DETROIT — Michigan's former state budget director told jurors Thursday that she was "angry" when she learned that public grants approved in 2000 at the urging of Kwame Kilpatrick ended up in the hands of the former mayor's wife.
Kilpatrick is on trial for alleged corruption, mostly committed at City Hall from 2002 through 2008, but federal prosecutors turned the clock back further to show questionable deals from when he was a Democratic leader in the Michigan House.
Kilpatrick was able to get grant money for Detroit nonprofit groups when lawmakers passed a budget for arts and community projects in 2000. The government alleges that $37,500 of it was eventually passed from a neighborhood group to Kilpatrick's wife, Carlita Kilpatrick. In 2001, state officials wanted to know more about how the money was spent.
"We were having trouble getting documentation," said Mary Lannoye, who was the state's budget director at the time.
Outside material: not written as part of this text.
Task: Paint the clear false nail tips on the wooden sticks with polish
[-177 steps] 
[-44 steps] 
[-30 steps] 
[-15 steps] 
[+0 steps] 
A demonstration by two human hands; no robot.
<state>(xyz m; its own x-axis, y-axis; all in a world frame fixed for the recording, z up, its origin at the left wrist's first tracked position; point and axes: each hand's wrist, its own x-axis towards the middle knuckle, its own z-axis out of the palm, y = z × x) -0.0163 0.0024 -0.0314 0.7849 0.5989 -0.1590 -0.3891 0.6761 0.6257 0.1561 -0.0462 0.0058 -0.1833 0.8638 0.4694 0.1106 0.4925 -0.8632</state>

She said Kwame Kilpatrick requested a meeting when officials were holding up more money for the group that had given money to his wife.
"He said he didn't do anything wrong. He was nonchalant," Lannoye said. "I was upset. I was angry at him. These grants were meant to help a local community. ... It's his wife. It gives the appearance of impropriety."
Carlita Kilpatrick ran a for-profit organization that promoted peaceful ways to settle conflicts. Kwame Kilpatrick's defense attorney, James Thomas, noted that the lawmaker was never accused of ethics violations over the grants.
At the time, Donna Williams was director of Vanguard Community Development, a community group affiliated with Second Ebenezer Church. She said the group got a $150,000 grant, and she subsequently hired Carlita Kilpatrick at the direction of the pastor, the Rev. Edgar Vann.
"I didn't like the circumstances of her hire, but I liked her," Williams testified.
She said Carlita Kilpatrick didn't provide services that were detailed in an invoice and that Kwame Kilpatrick got upset when Williams showed the paperwork to the state.
Separately, the government alleges that Kwame Kilpatrick's pal Bobby Ferguson got $250,000 from the state for his purported nonprofit. The indictment says $100,000 of that went to Carlita Kilpatrick and another $100,000 was used to renovate Ferguson's office at a construction company.
"I can't think of a circumstance where that would qualify" for a grant to help a community, former state Senate Majority Leader Dan DeGrow told jurors.
Ferguson's lawyer, Susan Van Dusen, suggested the renovations were aimed at creating space in which to train the community.
Kilpatrick, 42, is charged with bribery, fraud, racketeering conspiracy and tax crimes. He's accused of extorting money from people who wanted business from the city when he was mayor and rigging contracts to help Ferguson. Ferguson, Kilpatrick's father and Detroit's former water boss are also on trial.
Kilpatrick, whose mother is former U.S. Rep. Carolyn Cheeks Kilpatrick, was elected mayor in 2001. He resigned in 2008 and pleaded guilty to obstructing justice by lying in a civil case about having sex with an aide. He subsequently served 14 months in prison for violating his probation in that case.